* Directions *
Of the lines below, copy those that hold the word "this".
* * * * * * * * *
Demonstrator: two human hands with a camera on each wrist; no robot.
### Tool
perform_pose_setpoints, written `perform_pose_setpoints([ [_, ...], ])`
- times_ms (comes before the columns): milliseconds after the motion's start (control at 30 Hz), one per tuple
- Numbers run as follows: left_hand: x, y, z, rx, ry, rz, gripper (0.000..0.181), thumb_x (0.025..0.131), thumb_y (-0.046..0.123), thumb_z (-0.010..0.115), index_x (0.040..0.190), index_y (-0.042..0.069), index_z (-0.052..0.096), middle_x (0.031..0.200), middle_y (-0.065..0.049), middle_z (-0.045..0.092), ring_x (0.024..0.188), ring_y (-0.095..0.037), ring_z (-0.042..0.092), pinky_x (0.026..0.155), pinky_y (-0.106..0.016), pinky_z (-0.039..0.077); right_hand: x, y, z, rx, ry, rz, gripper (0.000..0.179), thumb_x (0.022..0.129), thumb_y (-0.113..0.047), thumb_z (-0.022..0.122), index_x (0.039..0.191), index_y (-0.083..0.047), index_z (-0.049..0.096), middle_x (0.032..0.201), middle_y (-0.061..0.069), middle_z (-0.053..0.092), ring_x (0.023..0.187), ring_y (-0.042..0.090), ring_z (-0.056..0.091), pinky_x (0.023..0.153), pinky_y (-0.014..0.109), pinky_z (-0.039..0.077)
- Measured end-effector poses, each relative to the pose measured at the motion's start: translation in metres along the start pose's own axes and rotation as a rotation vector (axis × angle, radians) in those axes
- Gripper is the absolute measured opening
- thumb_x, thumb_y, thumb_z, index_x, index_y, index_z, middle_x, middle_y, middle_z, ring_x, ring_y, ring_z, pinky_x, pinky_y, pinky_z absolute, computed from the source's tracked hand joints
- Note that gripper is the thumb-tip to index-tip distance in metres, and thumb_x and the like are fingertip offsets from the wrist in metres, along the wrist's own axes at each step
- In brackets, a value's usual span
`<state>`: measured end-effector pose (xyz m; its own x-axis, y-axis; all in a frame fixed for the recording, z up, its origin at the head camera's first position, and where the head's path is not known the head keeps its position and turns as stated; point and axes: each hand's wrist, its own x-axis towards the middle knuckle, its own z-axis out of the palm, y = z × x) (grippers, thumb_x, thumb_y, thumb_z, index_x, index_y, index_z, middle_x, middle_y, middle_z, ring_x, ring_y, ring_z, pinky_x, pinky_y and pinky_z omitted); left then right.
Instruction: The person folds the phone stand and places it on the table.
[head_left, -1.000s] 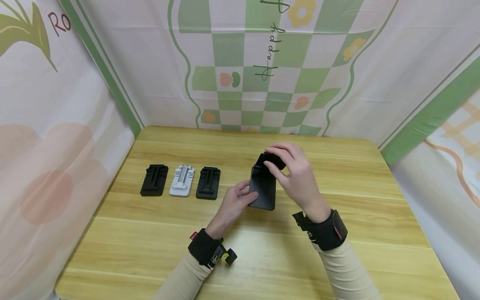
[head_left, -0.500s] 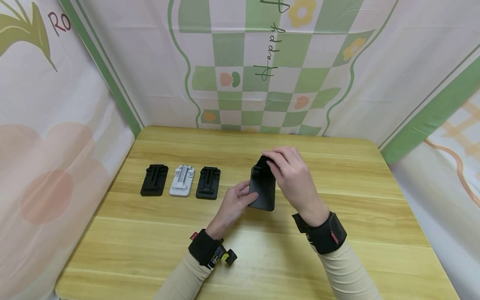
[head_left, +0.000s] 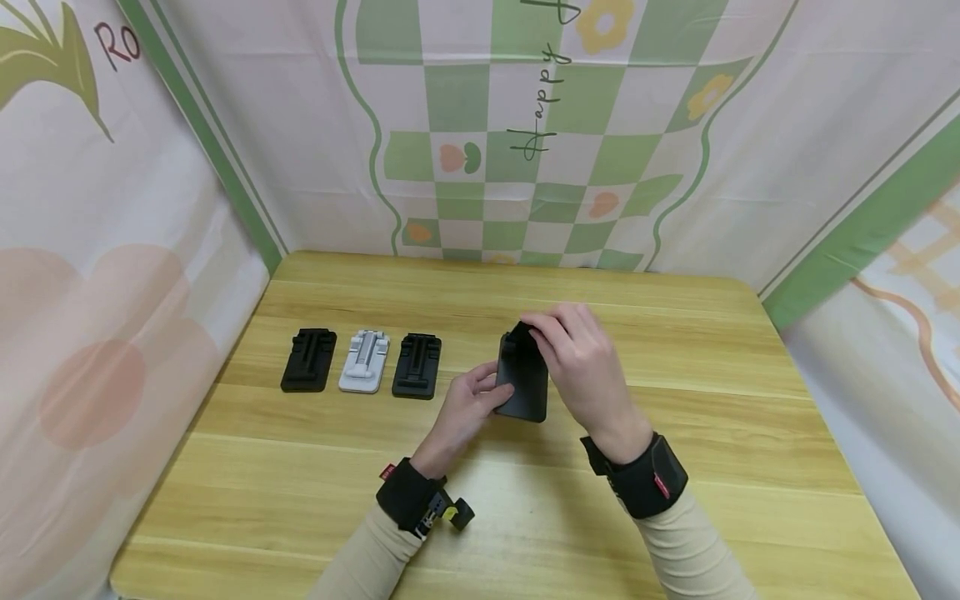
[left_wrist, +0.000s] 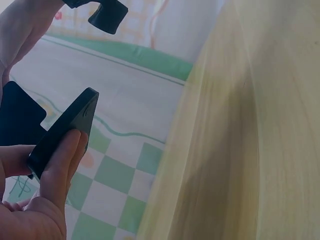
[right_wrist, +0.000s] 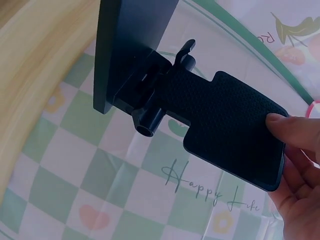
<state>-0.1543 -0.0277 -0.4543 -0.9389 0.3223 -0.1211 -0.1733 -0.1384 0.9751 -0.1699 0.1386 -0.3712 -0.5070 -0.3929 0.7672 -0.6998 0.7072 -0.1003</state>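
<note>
A black folding phone stand [head_left: 523,387] is held up over the table between both hands. My left hand [head_left: 467,408] grips its flat base by the left edge, thumb on the face and fingers behind; the left wrist view shows the base [left_wrist: 65,127] pinched edge-on. With thumb and fingers my right hand [head_left: 581,358] pinches the far edge of the hinged plate. In the right wrist view that textured plate [right_wrist: 235,130] stands out at an angle from the base, joined by a hinge [right_wrist: 155,100] with small hooked tabs.
To the left, three folded phone stands lie in a row on the wooden table [head_left: 300,483]: a black one [head_left: 308,360], a white one [head_left: 364,362] and another black one [head_left: 416,367]. Printed cloth [head_left: 315,125] hangs behind the table and at its sides.
My right hand has moved down and a little left, swinging the hinged plate toward the base. My left hand keeps its grip, almost unmoved. The three stands in the row have not moved.
</note>
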Motion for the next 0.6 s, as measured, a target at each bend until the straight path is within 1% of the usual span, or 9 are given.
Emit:
perform_pose_setpoints([
  [100, 0.006, -0.01, -0.003, 0.011, 0.009, -0.005, 0.051, 0.092, 0.013, 0.058, 0.14, 0.004, 0.044, 0.121, -0.017, 0.063, 0.097, -0.019, 0.065, 0.082, -0.036, 0.053, -0.002, -0.002, 0.001, -0.011, 0.006, -0.008, 0.019, 0.085, -0.002, 0.065, 0.104, -0.002, 0.068, 0.086, 0.01, 0.057, 0.079, 0.023, 0.05, 0.063, 0.034, 0.046],
  [167, 0.007, -0.013, -0.003, 0.022, 0.017, -0.002, 0.051, 0.092, 0.016, 0.06, 0.139, 0.006, 0.045, 0.119, -0.016, 0.064, 0.096, -0.019, 0.065, 0.08, -0.037, 0.053, -0.004, -0.003, 0.001, -0.018, 0.008, -0.012, 0.019, 0.085, -0.001, 0.065, 0.104, -0.002, 0.068, 0.084, 0.01, 0.055, 0.076, 0.023, 0.049, 0.061, 0.033, 0.044],
  [300, 0.008, -0.015, -0.003, 0.032, 0.03, 0.008, 0.051, 0.09, 0.019, 0.061, 0.138, 0.008, 0.048, 0.116, -0.013, 0.066, 0.094, -0.018, 0.066, 0.077, -0.033, 0.053, -0.007, -0.006, 0.002, -0.028, 0.016, -0.017, 0.019, 0.084, 0.0, 0.065, 0.103, -0.002, 0.068, 0.082, 0.009, 0.055, 0.074, 0.023, 0.048, 0.06, 0.033, 0.043],
  [500, 0.007, -0.015, -0.002, 0.027, 0.037, 0.024, 0.05, 0.09, 0.021, 0.061, 0.137, 0.007, 0.048, 0.114, -0.011, 0.067, 0.094, -0.018, 0.066, 0.076, -0.032, 0.054, -0.012, -0.009, 0.005, -0.054, 0.036, -0.033, 0.02, 0.084, 0.001, 0.065, 0.104, -0.003, 0.068, 0.081, 0.009, 0.055, 0.073, 0.023, 0.048, 0.06, 0.034, 0.044],
  [600, 0.007, -0.014, -0.002, 0.027, 0.045, 0.026, 0.05, 0.09, 0.021, 0.061, 0.137, 0.007, 0.049, 0.113, -0.011, 0.068, 0.092, -0.019, 0.066, 0.073, -0.029, 0.054, -0.014, -0.011, 0.007, -0.058, 0.052, -0.041, 0.021, 0.084, 0.002, 0.065, 0.104, -0.003, 0.068, 0.081, 0.009, 0.056, 0.071, 0.022, 0.048, 0.058, 0.034, 0.044],
])
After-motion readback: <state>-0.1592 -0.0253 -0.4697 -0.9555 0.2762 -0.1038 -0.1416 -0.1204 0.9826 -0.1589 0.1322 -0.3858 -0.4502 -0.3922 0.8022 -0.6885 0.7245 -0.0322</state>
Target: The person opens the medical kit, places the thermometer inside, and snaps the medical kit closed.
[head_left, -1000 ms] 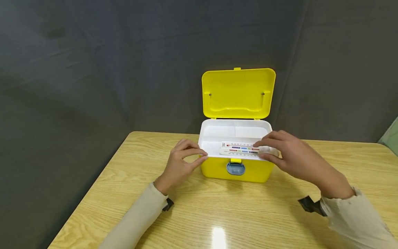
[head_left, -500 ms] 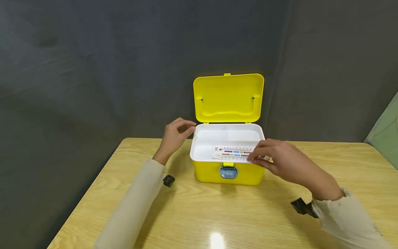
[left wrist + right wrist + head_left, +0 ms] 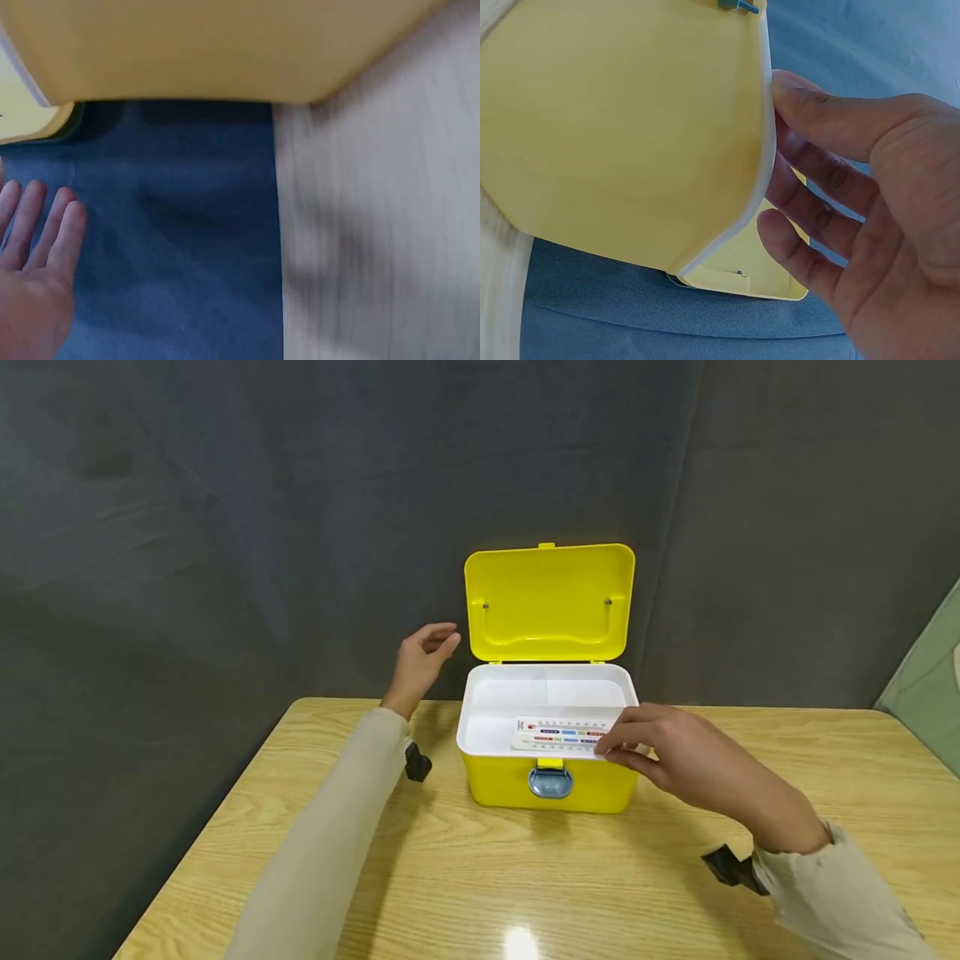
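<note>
A yellow storage box (image 3: pixel 495 785) stands on the table with its lid (image 3: pixel 551 597) raised. In its white tray (image 3: pixel 487 727) lie flat white thermometers (image 3: pixel 555 737), printed with scales and coloured bars. My right hand (image 3: pixel 667 747) reaches over the front right corner and pinches their right end, which the fingers hide. In the right wrist view, the thumb (image 3: pixel 799 97) is right at the box's pale rim and the other fingers curl behind it. My left hand (image 3: pixel 420 664) is in the air left of the lid, holding nothing. Its fingers (image 3: pixel 67 232) extend loosely in the left wrist view.
A dark cloth (image 3: pixel 225 527) hangs behind the wooden table (image 3: pixel 465 877). A grey-blue latch (image 3: pixel 551 782) hangs on the box front. A thin divider (image 3: pixel 546 683) splits the tray's back part. Something pale green (image 3: pixel 926 685) stands at the far right.
My left hand has left the tray's front left corner and moved back and up beside the lid. The right hand stays at the thermometers. The whole view has shifted slightly.
</note>
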The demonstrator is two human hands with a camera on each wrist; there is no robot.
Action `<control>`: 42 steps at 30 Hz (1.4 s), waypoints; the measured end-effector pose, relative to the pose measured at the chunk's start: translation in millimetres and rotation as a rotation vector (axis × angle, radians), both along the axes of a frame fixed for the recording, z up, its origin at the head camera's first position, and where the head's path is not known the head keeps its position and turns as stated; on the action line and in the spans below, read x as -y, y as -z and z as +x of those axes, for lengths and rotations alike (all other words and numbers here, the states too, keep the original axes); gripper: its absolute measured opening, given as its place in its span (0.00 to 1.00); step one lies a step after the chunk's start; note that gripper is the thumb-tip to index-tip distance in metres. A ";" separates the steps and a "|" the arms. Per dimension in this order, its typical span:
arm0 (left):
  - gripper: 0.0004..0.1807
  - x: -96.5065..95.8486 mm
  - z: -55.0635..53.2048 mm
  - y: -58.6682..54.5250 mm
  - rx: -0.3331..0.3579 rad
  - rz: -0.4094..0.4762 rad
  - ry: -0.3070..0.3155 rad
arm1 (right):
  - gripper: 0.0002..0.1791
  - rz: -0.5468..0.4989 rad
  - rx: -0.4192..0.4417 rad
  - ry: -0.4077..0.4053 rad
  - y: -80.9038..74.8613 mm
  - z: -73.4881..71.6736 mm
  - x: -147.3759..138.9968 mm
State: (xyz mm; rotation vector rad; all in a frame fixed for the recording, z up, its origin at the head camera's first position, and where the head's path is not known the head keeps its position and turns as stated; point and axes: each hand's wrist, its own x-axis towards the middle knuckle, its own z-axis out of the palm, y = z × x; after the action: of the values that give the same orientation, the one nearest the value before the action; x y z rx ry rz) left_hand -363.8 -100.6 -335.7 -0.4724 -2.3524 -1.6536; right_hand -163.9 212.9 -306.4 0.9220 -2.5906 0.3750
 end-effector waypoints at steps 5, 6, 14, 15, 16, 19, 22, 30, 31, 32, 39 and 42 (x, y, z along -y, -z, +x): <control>0.24 -9.1 -1.2 -9.6 0.046 0.062 0.064 | 0.13 0.011 0.000 0.007 -0.4 0.3 0.0; 0.25 -11.3 -1.2 -11.5 0.052 0.064 0.071 | 0.13 0.013 0.000 0.007 -0.5 0.5 0.0; 0.25 -25.5 -0.2 -31.2 0.111 0.057 0.039 | 0.13 0.019 -0.004 0.001 -2.3 0.9 -1.1; 0.25 -26.7 -0.3 -33.0 0.112 0.061 0.034 | 0.14 0.018 -0.006 0.001 -2.6 0.8 -1.2; 0.24 -27.6 -0.2 -34.2 0.113 0.065 0.032 | 0.14 0.018 -0.008 0.000 -3.0 0.8 -1.2; 0.24 -29.1 -0.2 -34.8 0.112 0.076 0.030 | 0.13 0.021 -0.008 0.006 -3.6 1.0 -1.1; 0.23 -29.4 0.2 -33.7 0.099 0.090 0.027 | 0.13 0.023 0.002 0.010 -3.7 1.3 -1.0; 0.22 -30.3 2.9 -35.1 0.069 0.115 0.031 | 0.14 0.024 0.004 0.009 -3.8 1.3 -1.4; 0.22 -30.4 2.9 -35.1 0.066 0.118 0.031 | 0.14 0.024 0.002 0.008 -3.8 1.2 -1.6; 0.22 -30.5 2.8 -35.0 0.066 0.127 0.032 | 0.14 0.024 0.000 0.007 -3.8 1.0 -1.8; 0.22 -32.7 6.1 -32.8 0.063 0.163 0.031 | 0.14 0.026 -0.005 0.009 -3.6 1.0 -3.8; 0.22 -33.3 7.6 -31.7 0.054 0.179 0.035 | 0.14 0.023 -0.004 0.008 -3.1 0.9 -4.5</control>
State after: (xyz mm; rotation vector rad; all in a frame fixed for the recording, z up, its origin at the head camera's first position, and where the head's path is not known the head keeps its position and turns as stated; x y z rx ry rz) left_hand -356.2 -67.3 -304.0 -0.4419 -2.2173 -1.8941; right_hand -163.0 217.4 -303.4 0.9190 -2.5993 0.3411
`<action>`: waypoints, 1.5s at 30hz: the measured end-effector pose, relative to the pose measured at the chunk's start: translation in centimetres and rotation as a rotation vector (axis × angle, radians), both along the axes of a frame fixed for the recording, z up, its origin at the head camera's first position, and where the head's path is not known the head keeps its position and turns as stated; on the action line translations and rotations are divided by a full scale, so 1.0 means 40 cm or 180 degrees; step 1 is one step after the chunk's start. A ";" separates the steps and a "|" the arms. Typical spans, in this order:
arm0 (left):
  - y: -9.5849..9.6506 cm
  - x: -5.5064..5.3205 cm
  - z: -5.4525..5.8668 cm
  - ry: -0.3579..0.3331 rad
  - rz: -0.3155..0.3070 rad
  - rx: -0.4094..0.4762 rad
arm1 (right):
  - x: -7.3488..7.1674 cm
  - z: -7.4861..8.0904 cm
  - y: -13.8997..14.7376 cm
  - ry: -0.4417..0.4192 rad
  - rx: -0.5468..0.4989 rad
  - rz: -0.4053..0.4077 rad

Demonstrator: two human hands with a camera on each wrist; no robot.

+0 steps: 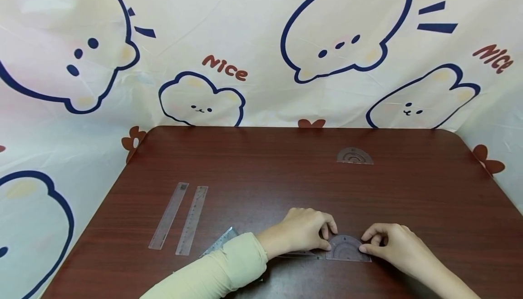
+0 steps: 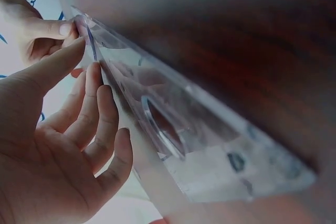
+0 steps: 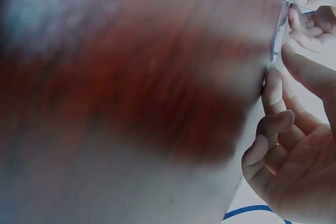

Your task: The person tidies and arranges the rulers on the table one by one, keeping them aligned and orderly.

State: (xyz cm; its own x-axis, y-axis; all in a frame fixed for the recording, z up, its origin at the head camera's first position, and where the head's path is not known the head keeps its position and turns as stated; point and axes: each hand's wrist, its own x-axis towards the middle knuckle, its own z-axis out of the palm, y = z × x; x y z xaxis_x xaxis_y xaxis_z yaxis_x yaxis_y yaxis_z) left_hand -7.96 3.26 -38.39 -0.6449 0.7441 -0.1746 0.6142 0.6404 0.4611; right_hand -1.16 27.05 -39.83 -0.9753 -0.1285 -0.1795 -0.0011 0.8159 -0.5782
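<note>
A clear half-round protractor [image 1: 348,249] lies near the front of the table between both hands. The left hand [image 1: 302,229] pinches its left side with thumb and fingertips. On the other side, the right hand [image 1: 399,247] pinches the right edge between thumb and index finger, its other fingers curled in. A clear set square [image 2: 210,129] with an oval cut-out lies beside the left hand; in the head view the left hand and forearm hide much of it. Another clear triangular piece [image 1: 229,236] pokes out behind the left sleeve [image 1: 245,256].
Two clear straight rulers, a left one [image 1: 168,216] and a right one [image 1: 192,220], lie side by side on the left of the brown table [image 1: 261,162]. A second protractor [image 1: 354,156] lies near the back edge. A patterned cloth [image 1: 261,31] hangs behind.
</note>
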 end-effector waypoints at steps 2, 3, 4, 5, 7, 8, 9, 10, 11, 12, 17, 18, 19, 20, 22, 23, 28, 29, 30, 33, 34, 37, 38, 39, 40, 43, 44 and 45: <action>-0.001 -0.002 0.000 0.0021 -0.0001 0.0047 | -0.001 0.001 0.001 0.0022 0.0019 -0.0013; -0.002 -0.004 0.000 0.0032 0.0001 0.0075 | -0.001 0.002 0.002 0.0031 0.0025 -0.0020; -0.002 -0.005 0.000 0.0042 0.0004 0.0105 | -0.002 0.003 0.003 0.0049 0.0030 -0.0026; -0.003 -0.006 -0.001 0.0051 0.0011 0.0138 | -0.002 0.004 0.003 0.0068 0.0032 -0.0031; -0.002 -0.010 -0.002 0.0083 0.0042 0.0184 | -0.005 0.007 0.003 0.0123 0.0028 -0.0028; -0.002 -0.011 -0.002 0.0102 0.0062 0.0198 | -0.007 0.009 0.003 0.0145 0.0021 -0.0027; -0.001 -0.013 -0.002 0.0123 0.0080 0.0206 | -0.009 0.011 0.003 0.0165 0.0009 -0.0023; 0.000 -0.014 -0.001 0.0145 0.0096 0.0209 | -0.011 0.011 0.004 0.0201 0.0000 0.0003; 0.001 -0.016 -0.001 0.0163 0.0109 0.0210 | -0.013 0.013 0.004 0.0224 -0.0003 0.0008; 0.002 -0.017 0.000 0.0183 0.0123 0.0206 | -0.016 0.014 0.003 0.0249 -0.0003 0.0015; 0.006 -0.025 0.006 0.0211 0.0140 0.0230 | -0.026 0.020 -0.003 0.0314 0.0005 0.0043; 0.006 -0.027 0.007 0.0213 0.0145 0.0239 | -0.028 0.021 -0.004 0.0316 0.0002 0.0050; 0.007 -0.029 0.007 0.0213 0.0152 0.0251 | -0.031 0.022 -0.006 0.0316 0.0000 0.0058; 0.008 -0.031 0.007 0.0217 0.0165 0.0257 | -0.034 0.023 -0.007 0.0318 0.0000 0.0069; 0.009 -0.034 0.006 0.0213 0.0198 0.0265 | -0.041 0.025 -0.009 0.0317 -0.0006 0.0060; 0.010 -0.036 0.005 0.0213 0.0215 0.0265 | -0.045 0.027 -0.009 0.0319 -0.0008 0.0061; 0.013 -0.048 0.002 0.0214 0.0283 0.0250 | -0.067 0.034 -0.009 0.0367 0.0008 0.0034; 0.014 -0.051 0.002 0.0212 0.0293 0.0253 | -0.072 0.035 -0.008 0.0380 0.0011 0.0024; 0.016 -0.053 0.002 0.0209 0.0305 0.0257 | -0.076 0.036 -0.007 0.0385 0.0013 0.0014; 0.020 -0.064 0.002 0.0171 0.0332 0.0293 | -0.088 0.040 -0.003 0.0415 0.0017 -0.0016; 0.021 -0.067 0.002 0.0152 0.0337 0.0304 | -0.092 0.041 -0.001 0.0422 0.0019 -0.0022; 0.022 -0.080 0.002 0.0098 0.0357 0.0317 | -0.105 0.045 0.003 0.0433 0.0003 -0.0031; 0.021 -0.084 0.003 0.0081 0.0367 0.0310 | -0.110 0.045 0.004 0.0441 -0.0022 -0.0031; 0.021 -0.088 0.004 0.0070 0.0375 0.0306 | -0.114 0.046 0.006 0.0431 -0.0060 -0.0030; 0.021 -0.093 0.004 0.0062 0.0379 0.0303 | -0.119 0.047 0.008 0.0423 -0.0098 -0.0034; 0.019 -0.107 0.005 0.0052 0.0393 0.0303 | -0.134 0.049 0.014 0.0401 -0.0216 -0.0053; 0.019 -0.112 0.004 0.0049 0.0398 0.0301 | -0.138 0.049 0.017 0.0386 -0.0244 -0.0063; 0.018 -0.117 0.004 0.0049 0.0398 0.0302 | -0.143 0.050 0.019 0.0382 -0.0260 -0.0069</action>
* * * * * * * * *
* Solved exercise *
Action `<control>`: 42 steps at 30 Hz (1.4 s), waypoints; the measured end-effector pose, relative to the pose measured at the chunk's start: translation in millimetres and rotation as a rotation vector (axis × angle, radians), both along the axes of a frame fixed for the recording, z up, its origin at the head camera's first position, and where the head's path is not known the head keeps its position and turns as stated; on the action line and in the spans below, read x as -y, y as -z and z as +x of those axes, for lengths and rotations alike (all other words and numbers here, the states too, keep the original axes); gripper: its absolute measured opening, given as its place in its span (0.00 to 1.00); step one lies a step after the chunk's start; note that gripper is the thumb-tip to index-tip distance in metres. A ";" separates the steps and a "|" the arms. Per dimension in this order, its typical span:
`<action>`: waypoints, 1.5s at 30hz: the measured end-effector pose, relative to the pose measured at the chunk's start: translation in centimetres and rotation as a rotation vector (axis × angle, radians), both along the axes of a frame fixed for the recording, z up, its origin at the head camera's first position, and where the head's path is not known the head keeps its position and turns as stated; on the action line translations and rotations are divided by a full scale, so 1.0 means 40 cm or 180 degrees; step 1 is one step after the chunk's start. A ";" separates the steps and a "|" the arms. Typical spans, in this order:

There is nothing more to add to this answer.